Acceptance: joelclaw jobs status reports restate as healthy without manual port-forward.
Step 2: Triage stale queue
Inspect 58 queued items. Identify unhandled event families. Ack/drain dead items. Acceptance: Queue depth < 10, no items older than 1 hour.
Step 3: Move Restate worker into k8s
Build ARM64 image for @joelclaw/restate. Push to GHCR. Create Deployment manifest + publish script. Migrate from launchd host process.
Acceptance: kubectl get pods -n joelclaw | grep restate-worker shows 1/1 Running. Services still registered in Restate server. Queue drainer consuming.

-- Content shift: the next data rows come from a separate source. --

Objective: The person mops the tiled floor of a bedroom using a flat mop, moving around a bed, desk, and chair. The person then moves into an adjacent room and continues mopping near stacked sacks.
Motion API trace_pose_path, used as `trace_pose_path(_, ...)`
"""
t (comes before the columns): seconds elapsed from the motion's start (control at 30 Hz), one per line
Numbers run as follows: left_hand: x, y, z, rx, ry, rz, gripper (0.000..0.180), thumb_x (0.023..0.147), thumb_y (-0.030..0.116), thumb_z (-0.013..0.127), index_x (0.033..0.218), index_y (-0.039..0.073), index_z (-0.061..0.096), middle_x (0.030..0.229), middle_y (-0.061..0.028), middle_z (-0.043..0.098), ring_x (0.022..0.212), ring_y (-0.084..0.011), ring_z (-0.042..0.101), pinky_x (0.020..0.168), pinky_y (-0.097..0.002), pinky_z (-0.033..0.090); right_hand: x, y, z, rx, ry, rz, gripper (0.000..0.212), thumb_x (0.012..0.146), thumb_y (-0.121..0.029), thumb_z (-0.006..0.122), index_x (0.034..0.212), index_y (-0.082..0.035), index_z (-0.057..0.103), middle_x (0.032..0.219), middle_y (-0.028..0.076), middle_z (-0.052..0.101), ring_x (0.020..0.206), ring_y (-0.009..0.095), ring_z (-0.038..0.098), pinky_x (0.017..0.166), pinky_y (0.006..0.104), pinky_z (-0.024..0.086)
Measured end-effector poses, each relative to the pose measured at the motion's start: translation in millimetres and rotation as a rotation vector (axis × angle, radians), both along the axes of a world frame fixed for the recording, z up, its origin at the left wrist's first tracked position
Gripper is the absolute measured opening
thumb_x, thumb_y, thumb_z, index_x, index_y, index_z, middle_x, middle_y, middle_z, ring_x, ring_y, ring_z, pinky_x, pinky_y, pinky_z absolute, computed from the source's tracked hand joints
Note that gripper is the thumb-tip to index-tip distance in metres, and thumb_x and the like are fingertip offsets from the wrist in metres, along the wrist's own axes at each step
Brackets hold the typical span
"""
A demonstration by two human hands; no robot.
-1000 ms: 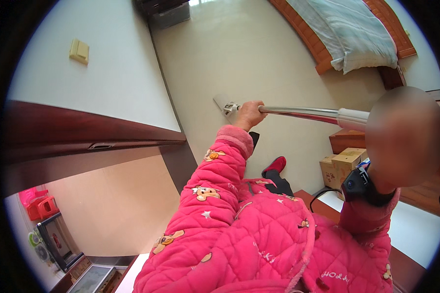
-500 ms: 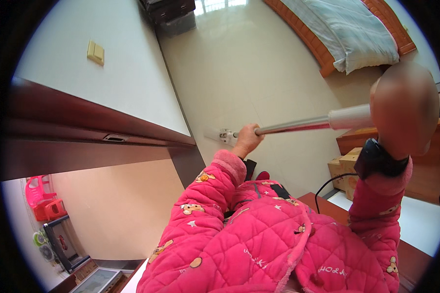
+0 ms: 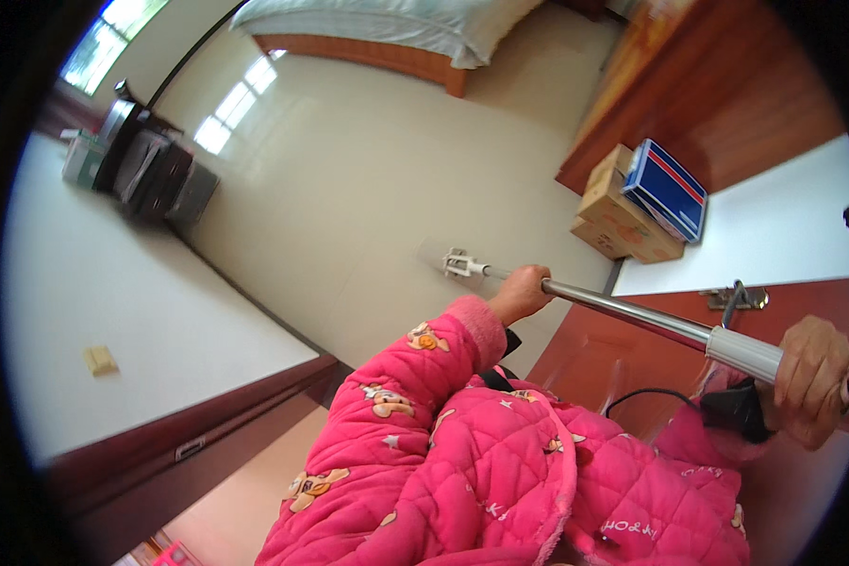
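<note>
Both my hands hold a long-handled mop [image 3: 627, 307] with a shiny metal pole and a white grip. My left hand [image 3: 522, 294] is wrapped round the lower pole, just above the white bracket of the mop head [image 3: 462, 264]. At the right, my right hand [image 3: 811, 382] is closed round the top end, beyond the white grip sleeve [image 3: 743, 354]. The mop head is small and pale, low over the beige floor [image 3: 368, 189]; I cannot tell whether it touches. A black band is on my right wrist.
Cardboard boxes [image 3: 632, 222] with a blue case [image 3: 668, 189] stand by the wall at right, near a red-brown door [image 3: 590, 363]. Dark cases [image 3: 156, 174] stand at the far left. A bed [image 3: 377, 28] is at the back. A dark door frame [image 3: 189, 443] runs along the left.
The view has swung round, bringing the boxes and red-brown door fully into sight. My right hand has come down lower in view with the handle end. Both hands keep their hold.
</note>
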State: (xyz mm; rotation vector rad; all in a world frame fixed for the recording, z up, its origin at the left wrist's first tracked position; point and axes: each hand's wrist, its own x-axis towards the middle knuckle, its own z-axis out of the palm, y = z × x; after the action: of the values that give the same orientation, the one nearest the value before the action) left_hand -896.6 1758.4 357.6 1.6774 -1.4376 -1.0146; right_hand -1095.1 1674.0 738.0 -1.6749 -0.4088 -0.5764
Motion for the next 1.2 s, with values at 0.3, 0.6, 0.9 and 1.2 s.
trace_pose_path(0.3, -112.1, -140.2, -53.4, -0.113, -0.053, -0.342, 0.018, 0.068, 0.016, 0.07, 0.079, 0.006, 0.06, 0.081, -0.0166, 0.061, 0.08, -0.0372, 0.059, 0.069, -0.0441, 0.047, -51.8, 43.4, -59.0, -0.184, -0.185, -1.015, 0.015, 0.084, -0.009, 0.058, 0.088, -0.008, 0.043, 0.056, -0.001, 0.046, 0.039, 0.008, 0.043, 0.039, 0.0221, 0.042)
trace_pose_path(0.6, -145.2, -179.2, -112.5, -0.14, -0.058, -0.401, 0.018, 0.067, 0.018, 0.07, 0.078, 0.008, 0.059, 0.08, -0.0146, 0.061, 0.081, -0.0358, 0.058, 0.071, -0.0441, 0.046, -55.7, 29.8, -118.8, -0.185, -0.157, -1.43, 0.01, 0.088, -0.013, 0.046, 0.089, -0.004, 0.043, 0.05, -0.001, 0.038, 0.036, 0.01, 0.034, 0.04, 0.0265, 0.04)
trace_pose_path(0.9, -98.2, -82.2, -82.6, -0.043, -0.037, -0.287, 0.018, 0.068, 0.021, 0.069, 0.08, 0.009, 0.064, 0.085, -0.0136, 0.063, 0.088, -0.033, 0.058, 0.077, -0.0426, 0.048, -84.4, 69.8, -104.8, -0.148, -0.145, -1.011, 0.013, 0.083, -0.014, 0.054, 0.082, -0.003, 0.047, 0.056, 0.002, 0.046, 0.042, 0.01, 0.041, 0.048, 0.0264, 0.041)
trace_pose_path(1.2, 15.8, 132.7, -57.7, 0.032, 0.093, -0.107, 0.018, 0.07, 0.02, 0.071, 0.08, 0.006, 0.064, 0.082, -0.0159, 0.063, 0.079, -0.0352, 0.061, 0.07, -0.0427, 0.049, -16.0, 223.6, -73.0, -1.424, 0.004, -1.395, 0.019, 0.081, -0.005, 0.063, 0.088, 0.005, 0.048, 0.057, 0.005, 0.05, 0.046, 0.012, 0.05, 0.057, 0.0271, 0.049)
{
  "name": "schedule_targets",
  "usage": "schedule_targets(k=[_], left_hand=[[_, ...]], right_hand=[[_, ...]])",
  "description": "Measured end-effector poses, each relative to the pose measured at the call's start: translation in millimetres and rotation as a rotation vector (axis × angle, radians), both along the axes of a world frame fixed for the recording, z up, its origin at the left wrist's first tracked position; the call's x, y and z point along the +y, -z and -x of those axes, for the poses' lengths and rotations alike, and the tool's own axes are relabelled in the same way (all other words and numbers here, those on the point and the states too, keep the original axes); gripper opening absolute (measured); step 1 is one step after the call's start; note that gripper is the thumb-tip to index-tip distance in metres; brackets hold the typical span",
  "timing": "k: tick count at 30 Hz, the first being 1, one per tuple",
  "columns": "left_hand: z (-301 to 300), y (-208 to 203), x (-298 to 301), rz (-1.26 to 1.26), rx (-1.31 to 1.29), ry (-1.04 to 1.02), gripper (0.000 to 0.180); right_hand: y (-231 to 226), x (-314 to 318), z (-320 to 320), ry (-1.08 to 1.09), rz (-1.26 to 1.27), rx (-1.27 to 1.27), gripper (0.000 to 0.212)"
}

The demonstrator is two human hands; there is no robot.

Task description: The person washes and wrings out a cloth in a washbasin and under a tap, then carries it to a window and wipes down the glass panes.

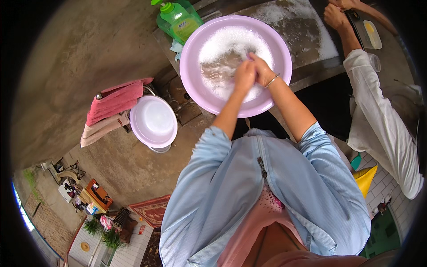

Step 4: Enable nested virtualization in Colima
Reconfigure Colima with nestedVirtualization=true. Verify /dev/kvm exists inside the VM. Install Firecracker aarch64 binary.
Acceptance: firecracker --version works inside Colima VM. /dev/kvm accessible.
Step 5: Build agent rootfs + guest kernel
Create Alpine-based ext4 rootfs with: bun, node (v24), git, pi CLI, codex CLI, common build toolchains. Build or obtain minimal aarch64 Linux guest kernel.
Acceptance: microVM boots from rootfs, bun --version && node --version && git --version && pi --version all succeed inside the VM.
Step 6: Create warm snapshot
Boot microVM from rootfs. Run tool verification suite. Snapshot the running VM. Verify restore from snapshot boots in <200ms.
Acceptance: time firecracker --restore-from-snapshot < 200ms. Tools verified post-restore.
Step 7: Build microVM runner in agent-execution
packages/agent-execution/src/microvm.ts — create/configure/start/stop microVMs. REST API socket management. Workspace volume mount. Artifact collection. Network setup. Cleanup.
Acceptance: Unit tests pass. Integration test boots a microVM, runs a command, collects output, destroys VM.
Step 8: Wire dagWorker executionMode: “microvm”
Restate dagWorker dispatches to microVM runner when executionMode: "microvm". Same contract as host/sandbox modes — sandbox identity, env injection, artifact collection, terminal inbox writeback.
Acceptance: joelclaw workload run plan.json --execution-mode microvm --dry-run produces valid request.
Step 9: Deterministic canary
Run trivial workload (echo test + file write + artifact collect) through full path: CLI → queue → Restate → Firecracker → artifacts → inbox.
Acceptance: Canary completes, artifacts present, inbox terminal, microVM cleaned up, joelclaw jobs status reflects completion.
Step 10: ADR-0228/0229 as first real consumer
Shape docs-api upgrade phases as workload plans. Dispatch through microVM sandboxes. Real code changes, real isolation, real Restate durability. Acceptance: At least one ADR-0228 phase completes end-to-end through the microVM rig, producing a merge-ready patch.
Consequences
Positive
- Hardware-level isolation for every agent workload
- <200ms sandbox startup from snapshot (vs 5-15s containers)
- <5MB memory overhead per sandbox (run many in parallel)
- Direct path to AWS Lambda/Fargate substrate when needed
- Snapshot model eliminates repeated toolchain installation
- Dogfood progression proves each layer before depending on it
Negative
- Nested virtualization adds a layer (macOS → Colima VM → KVM → microVM)
- Firecracker networking requires manual TAP/iptables setup per microVM
- Guest kernel and rootfs are new build artifacts to maintain
- More complex than k8s Jobs for the initial setup
Risks
- Nested virtualization performance on M4 Pro is unproven at scale (works on M3 per community reports)
- Colima VM memory pressure with many concurrent microVMs
- Firecracker aarch64 may have edge cases vs x86_64 (less community testing)
- TAP networking inside a nested VM may have latency/reliability issues
References
- Firecracker GitHub
- Running Firecracker on M3 MacBook
- Lima nested virtualization
- ADR-0205: Cloud-Native Agent Execution Vision
- ADR-0206: Hot Image Agent Development Environments
- ADR-0207: Restate Durable Execution Engine
- ADR-0221: Local Sandbox Isolation Primitives